_EXERCISE AIM_: Your answer should be the lines of the listing that contain the word "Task".

*** GIVEN RECORDS Section Begins ***

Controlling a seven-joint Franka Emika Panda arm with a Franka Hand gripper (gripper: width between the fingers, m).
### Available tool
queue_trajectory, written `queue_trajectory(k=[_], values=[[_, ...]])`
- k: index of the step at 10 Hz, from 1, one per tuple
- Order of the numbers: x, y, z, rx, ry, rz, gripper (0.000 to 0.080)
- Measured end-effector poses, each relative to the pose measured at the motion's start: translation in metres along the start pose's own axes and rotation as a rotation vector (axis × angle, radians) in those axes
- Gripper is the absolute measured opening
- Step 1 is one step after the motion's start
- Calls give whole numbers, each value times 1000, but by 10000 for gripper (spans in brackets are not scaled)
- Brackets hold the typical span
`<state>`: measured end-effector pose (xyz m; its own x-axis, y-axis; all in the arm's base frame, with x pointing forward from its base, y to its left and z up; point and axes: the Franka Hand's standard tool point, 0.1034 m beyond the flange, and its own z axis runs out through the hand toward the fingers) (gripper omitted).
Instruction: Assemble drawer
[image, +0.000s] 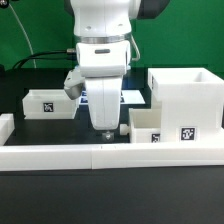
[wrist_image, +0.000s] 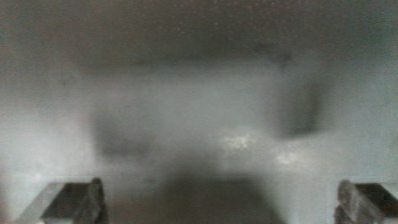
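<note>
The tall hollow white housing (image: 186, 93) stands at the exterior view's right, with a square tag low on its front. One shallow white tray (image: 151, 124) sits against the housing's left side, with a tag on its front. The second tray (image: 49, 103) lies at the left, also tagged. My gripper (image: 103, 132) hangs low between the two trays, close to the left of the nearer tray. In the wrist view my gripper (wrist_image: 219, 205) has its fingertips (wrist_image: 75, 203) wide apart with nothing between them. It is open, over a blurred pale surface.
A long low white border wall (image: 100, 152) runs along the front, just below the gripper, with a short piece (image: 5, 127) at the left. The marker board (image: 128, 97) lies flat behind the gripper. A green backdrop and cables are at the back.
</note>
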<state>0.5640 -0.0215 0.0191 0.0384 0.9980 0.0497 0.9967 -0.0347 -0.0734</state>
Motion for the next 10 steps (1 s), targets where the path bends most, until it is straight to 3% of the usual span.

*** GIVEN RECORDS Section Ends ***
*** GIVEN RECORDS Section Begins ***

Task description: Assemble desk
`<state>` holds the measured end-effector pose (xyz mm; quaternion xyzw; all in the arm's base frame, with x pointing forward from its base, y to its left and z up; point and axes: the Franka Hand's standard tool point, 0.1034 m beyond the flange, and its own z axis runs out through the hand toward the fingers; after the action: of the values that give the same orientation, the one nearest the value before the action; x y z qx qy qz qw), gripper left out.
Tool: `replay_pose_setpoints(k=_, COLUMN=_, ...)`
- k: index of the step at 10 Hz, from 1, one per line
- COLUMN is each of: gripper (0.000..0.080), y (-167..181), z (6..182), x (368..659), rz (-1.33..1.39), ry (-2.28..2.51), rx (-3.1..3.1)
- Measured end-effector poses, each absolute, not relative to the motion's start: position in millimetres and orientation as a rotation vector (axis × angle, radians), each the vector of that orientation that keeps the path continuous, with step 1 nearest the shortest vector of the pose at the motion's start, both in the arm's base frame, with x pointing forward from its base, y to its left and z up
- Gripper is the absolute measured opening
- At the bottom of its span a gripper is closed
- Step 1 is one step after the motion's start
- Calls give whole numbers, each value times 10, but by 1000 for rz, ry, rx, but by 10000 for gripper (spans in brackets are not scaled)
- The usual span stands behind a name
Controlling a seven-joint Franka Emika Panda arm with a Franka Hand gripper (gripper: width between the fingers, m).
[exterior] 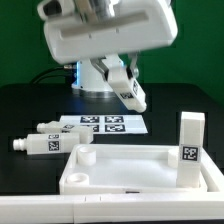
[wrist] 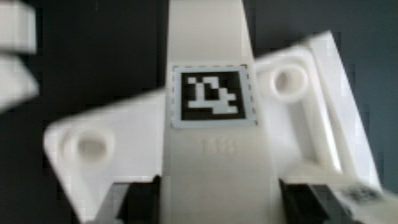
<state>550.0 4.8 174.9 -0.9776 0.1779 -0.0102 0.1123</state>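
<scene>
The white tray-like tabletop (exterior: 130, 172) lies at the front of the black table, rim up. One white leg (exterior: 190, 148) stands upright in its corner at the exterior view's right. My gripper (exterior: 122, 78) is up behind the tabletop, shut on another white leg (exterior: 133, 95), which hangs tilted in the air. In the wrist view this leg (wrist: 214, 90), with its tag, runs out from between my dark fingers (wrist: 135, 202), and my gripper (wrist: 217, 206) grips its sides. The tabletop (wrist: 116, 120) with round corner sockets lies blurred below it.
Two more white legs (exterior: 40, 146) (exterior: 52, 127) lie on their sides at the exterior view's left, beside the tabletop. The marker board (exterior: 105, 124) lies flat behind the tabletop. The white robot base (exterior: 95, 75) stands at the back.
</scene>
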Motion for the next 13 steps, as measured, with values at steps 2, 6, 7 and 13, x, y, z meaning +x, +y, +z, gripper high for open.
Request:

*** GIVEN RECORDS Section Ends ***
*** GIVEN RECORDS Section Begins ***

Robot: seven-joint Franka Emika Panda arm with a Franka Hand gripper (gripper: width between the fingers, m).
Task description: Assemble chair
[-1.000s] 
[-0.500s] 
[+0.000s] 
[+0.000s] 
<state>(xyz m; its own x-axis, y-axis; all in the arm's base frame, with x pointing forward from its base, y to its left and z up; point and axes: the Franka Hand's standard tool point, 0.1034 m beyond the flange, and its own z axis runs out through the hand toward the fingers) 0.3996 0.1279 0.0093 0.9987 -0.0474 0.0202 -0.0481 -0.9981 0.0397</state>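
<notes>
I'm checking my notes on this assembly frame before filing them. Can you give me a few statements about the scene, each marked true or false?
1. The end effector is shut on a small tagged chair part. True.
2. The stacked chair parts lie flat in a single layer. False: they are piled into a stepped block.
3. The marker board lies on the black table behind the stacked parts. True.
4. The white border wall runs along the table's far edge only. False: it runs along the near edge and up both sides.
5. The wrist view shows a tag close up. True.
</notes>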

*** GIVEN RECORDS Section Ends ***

_EXERCISE OUTPUT_:
Task description: Assemble desk
Task description: Assemble chair

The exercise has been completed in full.